That is actually quite interesting. As I mentioned in the Factory Method analysis post, I like the notion of using Factory Delegate (and thus avoiding subclassing) quite a lot. This is usually useful for behavioral objects, that contains little state (it would be more accurate to say that their state is behavior, such as a class that mostly contains delegate members for different things). But for those sort of things, you usually don’t really need to modify them after the fact, so there isn’t much of a prototype here.

The second reasoning is not relevant for most things today. The cost of new is so near zero to be effectively meaningless.

But something that isn’t mentioned about this pattern is that it is very useful for multi threading. The notion of being able to handle a cloned object that can be modified independently of its original is key in things like caches, as you can see in the code above. We make heavy use of that internally inside RavenDB, for example, although we choose a slight more complex (and performant) route.

A key observation about this is that Prototype assumes long lives objects. Because otherwise, there wouldn’t be the prototype instance to clone from. In wide variety of applications today, that is simply not the case. Most of our objects live only for a single request. And anything whose lifetime is longer than a single request is usually persisted to a stable storage, rendering the basis for the Prototype pattern existence moot.

Recommendation: This is still a useful pattern for a limited number of scenarios. In particular, the ability to hand out a copy of the instance from a cache means that we don’t have to worry about multi threading. That said, beyond this scenario, I haven’t found many other uses for this.

Design patterns in the test of time: Factory Method

Define an interface for creating an object, but let the classes that implement the interface decide which class to instantiate. The Factory method lets a class defer instantiation to subclasses.

More on this pattern.

Here is some sample code:

   1: public class MazeGame {
   2:   public MazeGame() {
   3:      Room room1 = MakeRoom();
   4:      Room room2 = MakeRoom();
   5:      room1.Connect(room2);
   6:      AddRoom(room1);
   7:      AddRoom(room2);
   8:   }
   9:  
  10:   protected virtual Room MakeRoom() {
  11:      return new OrdinaryRoom();
  12:   }
  13: }

This pattern is quite useful, and is in fairly moderate use. For example, you can take a look at WebClient.GetWebRequest, which is an exact implementation of this pattern. I like this pattern because this allows me to keep the Open Closed Principle, I don’t need to modify the class, I can just inherit and override it to change things.
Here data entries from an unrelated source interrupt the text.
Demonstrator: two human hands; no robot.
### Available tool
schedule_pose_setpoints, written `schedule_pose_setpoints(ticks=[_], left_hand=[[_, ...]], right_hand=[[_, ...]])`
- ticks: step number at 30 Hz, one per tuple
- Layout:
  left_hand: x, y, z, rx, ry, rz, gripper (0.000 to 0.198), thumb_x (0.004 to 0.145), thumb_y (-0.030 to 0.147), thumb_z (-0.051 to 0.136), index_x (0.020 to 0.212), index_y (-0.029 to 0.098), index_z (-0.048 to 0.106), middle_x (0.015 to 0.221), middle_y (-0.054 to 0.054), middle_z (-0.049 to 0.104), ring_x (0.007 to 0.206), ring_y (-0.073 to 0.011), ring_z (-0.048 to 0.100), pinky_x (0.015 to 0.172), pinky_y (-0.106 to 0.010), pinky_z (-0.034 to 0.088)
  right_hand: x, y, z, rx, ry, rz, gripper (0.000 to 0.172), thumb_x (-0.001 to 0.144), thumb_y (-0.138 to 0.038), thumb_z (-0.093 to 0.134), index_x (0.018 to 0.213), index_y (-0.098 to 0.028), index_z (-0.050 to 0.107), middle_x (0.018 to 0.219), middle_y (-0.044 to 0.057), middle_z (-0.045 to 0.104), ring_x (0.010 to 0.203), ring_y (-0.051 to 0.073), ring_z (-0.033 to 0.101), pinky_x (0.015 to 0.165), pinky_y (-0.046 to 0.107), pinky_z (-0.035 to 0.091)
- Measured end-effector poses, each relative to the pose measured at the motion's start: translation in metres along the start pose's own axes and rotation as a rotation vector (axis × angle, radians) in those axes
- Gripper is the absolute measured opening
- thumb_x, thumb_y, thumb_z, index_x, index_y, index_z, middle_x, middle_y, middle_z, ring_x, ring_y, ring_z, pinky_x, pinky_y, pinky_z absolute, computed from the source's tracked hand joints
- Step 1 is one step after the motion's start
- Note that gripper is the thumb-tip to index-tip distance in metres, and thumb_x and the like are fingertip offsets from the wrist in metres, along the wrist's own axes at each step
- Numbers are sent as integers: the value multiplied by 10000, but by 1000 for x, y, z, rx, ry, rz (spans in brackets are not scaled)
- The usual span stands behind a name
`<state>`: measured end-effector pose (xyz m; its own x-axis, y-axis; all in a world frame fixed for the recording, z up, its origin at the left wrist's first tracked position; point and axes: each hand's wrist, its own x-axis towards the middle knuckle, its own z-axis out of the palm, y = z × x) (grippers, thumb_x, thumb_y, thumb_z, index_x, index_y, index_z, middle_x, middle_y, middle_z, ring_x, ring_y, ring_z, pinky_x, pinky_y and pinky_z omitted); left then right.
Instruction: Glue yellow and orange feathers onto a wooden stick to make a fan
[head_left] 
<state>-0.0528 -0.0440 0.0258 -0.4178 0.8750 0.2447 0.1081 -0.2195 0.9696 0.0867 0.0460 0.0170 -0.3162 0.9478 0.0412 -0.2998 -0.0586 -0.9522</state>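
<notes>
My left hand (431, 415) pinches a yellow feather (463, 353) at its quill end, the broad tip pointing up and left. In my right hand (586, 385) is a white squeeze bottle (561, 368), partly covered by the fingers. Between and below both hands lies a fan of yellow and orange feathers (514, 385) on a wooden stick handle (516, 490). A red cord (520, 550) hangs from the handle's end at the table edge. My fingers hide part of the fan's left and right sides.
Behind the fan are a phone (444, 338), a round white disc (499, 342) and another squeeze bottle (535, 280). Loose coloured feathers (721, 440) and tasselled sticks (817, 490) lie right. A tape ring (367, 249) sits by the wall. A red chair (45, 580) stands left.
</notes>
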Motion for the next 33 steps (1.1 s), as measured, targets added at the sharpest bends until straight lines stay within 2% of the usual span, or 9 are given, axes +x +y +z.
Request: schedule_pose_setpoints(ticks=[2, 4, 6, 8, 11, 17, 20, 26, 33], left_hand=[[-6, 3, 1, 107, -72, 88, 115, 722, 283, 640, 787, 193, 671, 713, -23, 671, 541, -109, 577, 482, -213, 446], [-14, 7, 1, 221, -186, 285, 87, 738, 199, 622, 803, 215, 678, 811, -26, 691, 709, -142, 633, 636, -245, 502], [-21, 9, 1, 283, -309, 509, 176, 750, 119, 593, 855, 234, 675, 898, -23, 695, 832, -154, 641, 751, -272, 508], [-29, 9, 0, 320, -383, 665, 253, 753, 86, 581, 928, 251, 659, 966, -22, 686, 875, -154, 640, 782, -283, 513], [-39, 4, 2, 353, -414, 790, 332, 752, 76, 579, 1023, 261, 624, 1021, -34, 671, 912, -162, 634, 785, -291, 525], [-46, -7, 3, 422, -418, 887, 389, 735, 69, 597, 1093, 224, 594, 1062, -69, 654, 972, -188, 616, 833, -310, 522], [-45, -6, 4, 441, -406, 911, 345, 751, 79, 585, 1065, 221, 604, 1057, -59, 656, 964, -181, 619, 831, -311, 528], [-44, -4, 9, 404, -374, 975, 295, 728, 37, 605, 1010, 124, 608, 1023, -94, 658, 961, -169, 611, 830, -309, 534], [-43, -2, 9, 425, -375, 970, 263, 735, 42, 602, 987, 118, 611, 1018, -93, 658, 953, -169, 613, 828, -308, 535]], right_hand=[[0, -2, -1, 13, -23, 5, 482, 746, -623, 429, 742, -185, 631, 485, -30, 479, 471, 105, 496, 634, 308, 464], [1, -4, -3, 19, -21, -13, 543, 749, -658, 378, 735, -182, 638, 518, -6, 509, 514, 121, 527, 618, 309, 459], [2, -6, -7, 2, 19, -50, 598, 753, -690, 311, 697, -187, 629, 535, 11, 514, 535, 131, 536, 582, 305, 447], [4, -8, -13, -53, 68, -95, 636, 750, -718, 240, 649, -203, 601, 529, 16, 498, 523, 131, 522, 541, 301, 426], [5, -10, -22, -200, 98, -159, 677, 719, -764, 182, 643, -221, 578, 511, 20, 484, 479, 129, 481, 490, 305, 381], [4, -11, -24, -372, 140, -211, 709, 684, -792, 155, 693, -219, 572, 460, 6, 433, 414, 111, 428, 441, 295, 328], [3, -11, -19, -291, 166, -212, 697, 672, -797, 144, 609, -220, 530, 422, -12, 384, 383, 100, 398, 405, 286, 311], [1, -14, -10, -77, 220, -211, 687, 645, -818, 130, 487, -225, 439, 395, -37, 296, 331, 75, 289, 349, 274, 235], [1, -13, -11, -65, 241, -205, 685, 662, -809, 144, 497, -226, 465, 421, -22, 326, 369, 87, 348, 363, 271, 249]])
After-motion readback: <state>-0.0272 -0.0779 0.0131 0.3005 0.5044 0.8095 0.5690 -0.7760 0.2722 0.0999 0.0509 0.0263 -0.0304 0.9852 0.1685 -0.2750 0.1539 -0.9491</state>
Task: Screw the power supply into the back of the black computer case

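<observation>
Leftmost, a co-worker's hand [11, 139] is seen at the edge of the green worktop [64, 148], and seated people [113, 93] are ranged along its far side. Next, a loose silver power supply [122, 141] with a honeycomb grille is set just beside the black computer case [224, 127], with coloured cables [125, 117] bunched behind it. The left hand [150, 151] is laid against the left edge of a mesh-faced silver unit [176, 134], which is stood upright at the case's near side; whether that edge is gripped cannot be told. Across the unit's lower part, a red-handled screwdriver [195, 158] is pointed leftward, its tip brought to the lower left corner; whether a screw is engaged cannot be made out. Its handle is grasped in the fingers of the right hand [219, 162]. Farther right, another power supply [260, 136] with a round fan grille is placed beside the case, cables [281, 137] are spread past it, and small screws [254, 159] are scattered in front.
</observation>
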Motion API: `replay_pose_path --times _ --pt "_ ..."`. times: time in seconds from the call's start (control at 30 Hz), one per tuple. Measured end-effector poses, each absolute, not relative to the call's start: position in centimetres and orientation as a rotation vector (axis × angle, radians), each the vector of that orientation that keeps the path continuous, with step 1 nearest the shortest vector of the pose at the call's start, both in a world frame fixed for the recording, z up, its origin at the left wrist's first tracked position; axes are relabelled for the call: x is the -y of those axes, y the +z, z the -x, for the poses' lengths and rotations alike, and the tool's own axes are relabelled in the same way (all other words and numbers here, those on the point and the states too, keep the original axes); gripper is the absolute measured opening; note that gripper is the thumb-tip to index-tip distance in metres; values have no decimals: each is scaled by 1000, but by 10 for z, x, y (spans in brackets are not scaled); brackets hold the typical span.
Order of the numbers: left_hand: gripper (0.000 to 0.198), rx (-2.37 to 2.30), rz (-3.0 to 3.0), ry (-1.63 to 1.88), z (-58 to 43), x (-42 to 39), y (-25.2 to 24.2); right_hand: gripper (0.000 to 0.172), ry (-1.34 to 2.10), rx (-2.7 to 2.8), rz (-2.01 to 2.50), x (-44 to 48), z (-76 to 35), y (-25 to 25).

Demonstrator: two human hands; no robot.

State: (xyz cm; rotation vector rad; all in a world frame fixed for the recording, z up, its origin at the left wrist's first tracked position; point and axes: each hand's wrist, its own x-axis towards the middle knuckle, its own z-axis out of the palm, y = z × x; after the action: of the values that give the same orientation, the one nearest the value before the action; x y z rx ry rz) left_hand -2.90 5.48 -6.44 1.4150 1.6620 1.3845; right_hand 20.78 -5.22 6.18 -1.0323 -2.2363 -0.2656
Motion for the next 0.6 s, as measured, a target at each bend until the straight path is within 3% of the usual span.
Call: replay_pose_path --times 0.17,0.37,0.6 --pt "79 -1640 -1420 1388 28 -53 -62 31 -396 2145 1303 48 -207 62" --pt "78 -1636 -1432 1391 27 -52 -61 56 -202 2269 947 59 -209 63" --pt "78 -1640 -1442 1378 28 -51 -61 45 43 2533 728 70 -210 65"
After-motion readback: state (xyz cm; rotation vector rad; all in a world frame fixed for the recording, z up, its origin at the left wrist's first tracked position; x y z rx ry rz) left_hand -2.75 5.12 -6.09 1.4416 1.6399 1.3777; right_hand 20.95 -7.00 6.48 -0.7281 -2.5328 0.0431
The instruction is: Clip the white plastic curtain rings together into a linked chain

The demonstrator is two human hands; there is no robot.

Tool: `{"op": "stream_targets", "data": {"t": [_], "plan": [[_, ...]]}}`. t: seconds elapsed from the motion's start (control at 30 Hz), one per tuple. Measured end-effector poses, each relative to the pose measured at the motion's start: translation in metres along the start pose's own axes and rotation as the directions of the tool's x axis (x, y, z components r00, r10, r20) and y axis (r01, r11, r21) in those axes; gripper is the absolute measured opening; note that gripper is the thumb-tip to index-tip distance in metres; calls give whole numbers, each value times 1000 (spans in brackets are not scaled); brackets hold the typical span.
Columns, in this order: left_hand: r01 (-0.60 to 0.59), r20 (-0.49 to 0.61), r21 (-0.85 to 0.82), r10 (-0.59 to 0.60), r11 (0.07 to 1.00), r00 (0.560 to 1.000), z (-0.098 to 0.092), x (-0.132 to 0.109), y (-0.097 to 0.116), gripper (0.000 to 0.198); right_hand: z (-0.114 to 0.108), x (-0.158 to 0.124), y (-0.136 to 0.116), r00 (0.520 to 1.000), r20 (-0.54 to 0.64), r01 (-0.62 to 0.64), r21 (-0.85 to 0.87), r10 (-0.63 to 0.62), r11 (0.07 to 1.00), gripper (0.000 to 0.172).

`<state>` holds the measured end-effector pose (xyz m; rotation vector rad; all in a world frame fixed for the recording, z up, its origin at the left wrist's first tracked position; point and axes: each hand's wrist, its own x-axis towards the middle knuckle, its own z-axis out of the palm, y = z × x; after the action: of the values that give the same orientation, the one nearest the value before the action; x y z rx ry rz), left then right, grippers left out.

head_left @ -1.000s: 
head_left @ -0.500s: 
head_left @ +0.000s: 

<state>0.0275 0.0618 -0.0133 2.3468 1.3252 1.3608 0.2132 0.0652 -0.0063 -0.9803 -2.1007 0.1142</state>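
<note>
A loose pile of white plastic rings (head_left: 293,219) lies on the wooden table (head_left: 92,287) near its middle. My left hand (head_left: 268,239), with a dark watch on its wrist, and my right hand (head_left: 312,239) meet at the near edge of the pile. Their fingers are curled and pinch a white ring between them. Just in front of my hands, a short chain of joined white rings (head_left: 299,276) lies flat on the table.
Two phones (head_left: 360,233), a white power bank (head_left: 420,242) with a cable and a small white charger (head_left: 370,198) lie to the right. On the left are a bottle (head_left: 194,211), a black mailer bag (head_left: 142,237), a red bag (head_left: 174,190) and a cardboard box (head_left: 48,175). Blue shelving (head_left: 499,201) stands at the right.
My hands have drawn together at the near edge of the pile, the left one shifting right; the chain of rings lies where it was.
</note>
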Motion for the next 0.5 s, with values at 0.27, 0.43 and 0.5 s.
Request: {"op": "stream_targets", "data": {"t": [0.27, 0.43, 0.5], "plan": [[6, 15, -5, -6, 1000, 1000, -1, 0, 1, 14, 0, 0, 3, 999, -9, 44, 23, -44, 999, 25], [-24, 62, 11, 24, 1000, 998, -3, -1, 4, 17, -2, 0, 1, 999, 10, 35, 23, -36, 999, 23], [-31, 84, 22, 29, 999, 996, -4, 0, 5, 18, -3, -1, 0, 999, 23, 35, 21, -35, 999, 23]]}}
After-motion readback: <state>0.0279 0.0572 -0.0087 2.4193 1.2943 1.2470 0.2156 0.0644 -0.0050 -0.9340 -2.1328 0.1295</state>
Still, this is the class method. I like to mix things up a bit and not use a virtual method, instead, I do things like this:

   1: public class MazeGame {
   2:    public Func<Room> MakeRoom = () => new OrdinaryRoom();
   3: }

This allows me change how we are creating the room without even having to create a new subclass. In fact, it allows me to change this per instance.

I make quite a heavy use of this in RavenDB, for example. The DocumentConventions class is basically built of nothing else.

Recommendation: Go for the lightweight Factory Delegate approach. As with all patterns, use with caution and watch for overuse & abuse. In particular, if you need to manage state between multiple delegate, fall back to the overriding approach, because you can keep the state in the subclass.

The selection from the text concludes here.